**What to work on:** Each line below should be repeated exactly as written, with no pictures carried over.

**Data:**

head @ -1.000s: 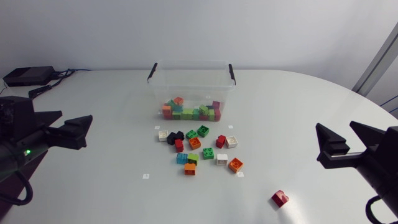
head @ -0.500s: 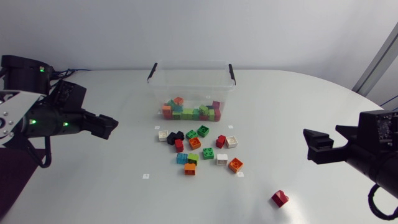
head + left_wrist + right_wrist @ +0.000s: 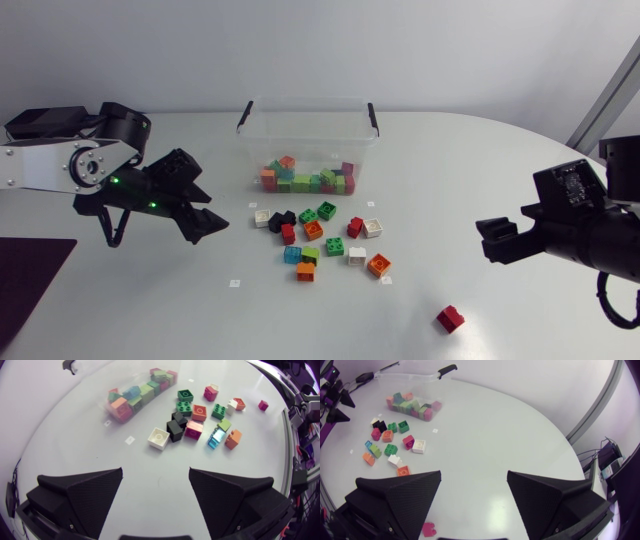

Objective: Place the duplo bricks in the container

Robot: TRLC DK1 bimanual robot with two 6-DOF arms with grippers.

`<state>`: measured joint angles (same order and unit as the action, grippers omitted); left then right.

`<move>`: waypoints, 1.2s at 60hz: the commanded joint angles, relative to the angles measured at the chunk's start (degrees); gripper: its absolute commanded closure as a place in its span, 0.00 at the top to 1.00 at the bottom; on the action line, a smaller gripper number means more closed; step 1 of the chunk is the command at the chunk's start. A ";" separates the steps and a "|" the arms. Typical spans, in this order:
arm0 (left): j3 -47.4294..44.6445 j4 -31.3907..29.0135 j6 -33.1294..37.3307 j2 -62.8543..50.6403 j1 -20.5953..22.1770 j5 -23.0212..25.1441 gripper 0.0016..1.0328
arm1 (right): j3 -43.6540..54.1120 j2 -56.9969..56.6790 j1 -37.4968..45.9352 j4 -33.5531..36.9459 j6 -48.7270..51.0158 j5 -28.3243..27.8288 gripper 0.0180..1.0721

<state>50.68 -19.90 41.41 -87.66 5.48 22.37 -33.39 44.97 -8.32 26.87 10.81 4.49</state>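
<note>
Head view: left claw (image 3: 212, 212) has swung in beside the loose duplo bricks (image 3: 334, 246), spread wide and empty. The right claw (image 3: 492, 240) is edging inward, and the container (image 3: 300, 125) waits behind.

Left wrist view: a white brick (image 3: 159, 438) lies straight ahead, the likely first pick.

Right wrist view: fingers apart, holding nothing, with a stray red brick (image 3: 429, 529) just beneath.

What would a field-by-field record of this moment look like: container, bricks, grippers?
container: clear plastic tub with black handles, at the far side of the table, no lid on it
bricks inside: mixed-colour duplo bricks along its near wall
loose bricks: cluster of over a dozen on the table just in front of the tub
stray brick: one red brick apart from the cluster, nearer the right arm
left gripper: open, empty, short of the cluster
right gripper: open, empty
</note>
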 commanded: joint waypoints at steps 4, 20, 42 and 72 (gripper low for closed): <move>3.38 -1.11 7.81 -5.42 -0.90 4.44 0.89 | -2.47 2.40 -1.35 3.54 6.15 -0.10 0.89; 9.97 -4.18 17.13 -15.00 -2.93 11.64 0.89 | -2.56 7.24 -1.88 7.05 11.60 -6.86 0.89; 18.14 -4.27 24.07 -26.34 -2.93 17.44 0.89 | -0.63 8.03 0.05 6.26 15.65 -12.93 0.89; 24.03 -4.27 25.39 -33.54 -0.47 17.62 0.80 | 1.48 11.89 -1.26 6.26 17.32 -15.48 0.83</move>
<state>73.36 -23.68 64.79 -119.83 4.34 39.00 -33.08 55.44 -8.93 32.67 27.09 -10.72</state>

**Exercise response:**
head @ -1.000s: 
head @ -0.500s: 
head + left_wrist + right_wrist @ +0.000s: 

Objective: Place the duplo bricks in the container

Robot: TRLC DK1 bimanual robot with two 6-DOF arms with grippers.

`<state>`: measured joint angles (same order and unit as the action, grippers omitted); left then right.

`<move>`: waypoints, 1.2s at 60hz: the commanded joint angles, relative to the angles measured at the chunk's start (degrees); gripper: its absolute commanded closure as a place in its span, 0.00 at the top to 1.00 at the bottom; on the action line, a smaller gripper number means more closed; step 1 of the chunk is the command at the chunk's start. A ";" separates the steps and a "|" the arms. Typical spans, in this order:
arm0 (left): j3 -47.4294..44.6445 j4 -31.3907..29.0135 j6 -33.1294..37.3307 j2 -62.8543..50.6403 j1 -20.5953..22.1770 j5 -23.0212..25.1441 gripper 0.0016..1.0328
arm1 (right): j3 -43.6540..54.1120 j2 -56.9969..56.6790 j1 -37.4968..45.9352 j4 -33.5531..36.9459 j6 -48.7270..51.0158 j5 -28.3243..27.8288 gripper 0.0180..1.0721

<state>50.68 -19.90 41.41 -87.66 5.48 22.37 -33.39 44.97 -8.32 26.87 10.81 4.49</state>
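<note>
Head view: left claw (image 3: 212, 212) has swung in beside the loose duplo bricks (image 3: 334, 246), spread wide and empty. The right claw (image 3: 492, 240) is edging inward, and the container (image 3: 300, 125) waits behind.

Left wrist view: a white brick (image 3: 159, 438) lies straight ahead, the likely first pick.

Right wrist view: fingers apart, holding nothing, with a stray red brick (image 3: 429, 529) just beneath.

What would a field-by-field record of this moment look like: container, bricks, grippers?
container: clear plastic tub with black handles, at the far side of the table, no lid on it
bricks inside: mixed-colour duplo bricks along its near wall
loose bricks: cluster of over a dozen on the table just in front of the tub
stray brick: one red brick apart from the cluster, nearer the right arm
left gripper: open, empty, short of the cluster
right gripper: open, empty
</note>
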 commanded: joint waypoints at steps 4, 20, 42 and 72 (gripper low for closed): <move>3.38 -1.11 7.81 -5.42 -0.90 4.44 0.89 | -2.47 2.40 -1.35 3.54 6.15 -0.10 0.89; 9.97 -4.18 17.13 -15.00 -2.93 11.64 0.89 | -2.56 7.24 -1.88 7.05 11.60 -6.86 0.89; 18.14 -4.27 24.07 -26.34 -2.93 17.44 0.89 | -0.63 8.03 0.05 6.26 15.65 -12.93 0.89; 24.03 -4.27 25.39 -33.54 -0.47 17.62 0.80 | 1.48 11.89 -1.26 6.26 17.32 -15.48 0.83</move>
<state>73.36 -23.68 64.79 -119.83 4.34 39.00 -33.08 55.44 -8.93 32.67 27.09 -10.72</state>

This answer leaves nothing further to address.